▶ [Data section]:
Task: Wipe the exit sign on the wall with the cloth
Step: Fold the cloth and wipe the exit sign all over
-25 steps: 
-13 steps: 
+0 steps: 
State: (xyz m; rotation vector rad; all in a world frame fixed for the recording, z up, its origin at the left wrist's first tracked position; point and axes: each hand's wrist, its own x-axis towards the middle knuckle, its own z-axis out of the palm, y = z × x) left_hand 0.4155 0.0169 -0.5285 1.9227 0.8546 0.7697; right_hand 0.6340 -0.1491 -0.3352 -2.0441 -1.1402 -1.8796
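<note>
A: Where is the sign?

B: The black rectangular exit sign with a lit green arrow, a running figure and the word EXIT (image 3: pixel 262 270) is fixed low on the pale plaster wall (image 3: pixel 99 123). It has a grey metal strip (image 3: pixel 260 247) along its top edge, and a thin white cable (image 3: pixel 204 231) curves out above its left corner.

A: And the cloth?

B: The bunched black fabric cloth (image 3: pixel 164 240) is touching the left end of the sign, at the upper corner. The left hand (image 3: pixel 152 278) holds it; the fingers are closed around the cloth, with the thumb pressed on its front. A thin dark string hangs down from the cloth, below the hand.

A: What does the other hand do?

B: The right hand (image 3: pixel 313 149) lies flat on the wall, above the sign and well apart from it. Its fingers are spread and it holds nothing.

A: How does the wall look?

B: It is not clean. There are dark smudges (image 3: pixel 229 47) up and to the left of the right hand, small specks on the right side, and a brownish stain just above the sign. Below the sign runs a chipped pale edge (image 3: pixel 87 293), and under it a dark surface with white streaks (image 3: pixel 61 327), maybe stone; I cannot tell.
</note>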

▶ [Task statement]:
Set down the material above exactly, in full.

▶ [Written response]:
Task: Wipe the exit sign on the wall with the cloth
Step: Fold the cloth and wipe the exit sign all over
-25 steps: 
-13 steps: 
+0 steps: 
State: (xyz m; rotation vector rad; all in a world frame fixed for the recording, z up, its origin at the left wrist's first tracked position; point and axes: each hand's wrist, its own x-axis towards the middle knuckle, its own z-axis out of the palm, y = z × x) left_hand 0.4155 0.0169 -0.5285 1.9227 0.8546 0.7697; right_hand 0.6340 -0.1491 -0.3352 -2.0441 -1.1402 -1.8796
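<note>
A: Where is the sign?

B: The black rectangular exit sign with a lit green arrow, a running figure and the word EXIT (image 3: pixel 262 270) is fixed low on the pale plaster wall (image 3: pixel 99 123). It has a grey metal strip (image 3: pixel 260 247) along its top edge, and a thin white cable (image 3: pixel 204 231) curves out above its left corner.

A: And the cloth?

B: The bunched black fabric cloth (image 3: pixel 164 240) is touching the left end of the sign, at the upper corner. The left hand (image 3: pixel 152 278) holds it; the fingers are closed around the cloth, with the thumb pressed on its front. A thin dark string hangs down from the cloth, below the hand.

A: What does the other hand do?

B: The right hand (image 3: pixel 313 149) lies flat on the wall, above the sign and well apart from it. Its fingers are spread and it holds nothing.

A: How does the wall look?

B: It is not clean. There are dark smudges (image 3: pixel 229 47) up and to the left of the right hand, small specks on the right side, and a brownish stain just above the sign. Below the sign runs a chipped pale edge (image 3: pixel 87 293), and under it a dark surface with white streaks (image 3: pixel 61 327), maybe stone; I cannot tell.
</note>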

The exercise requires no additional content.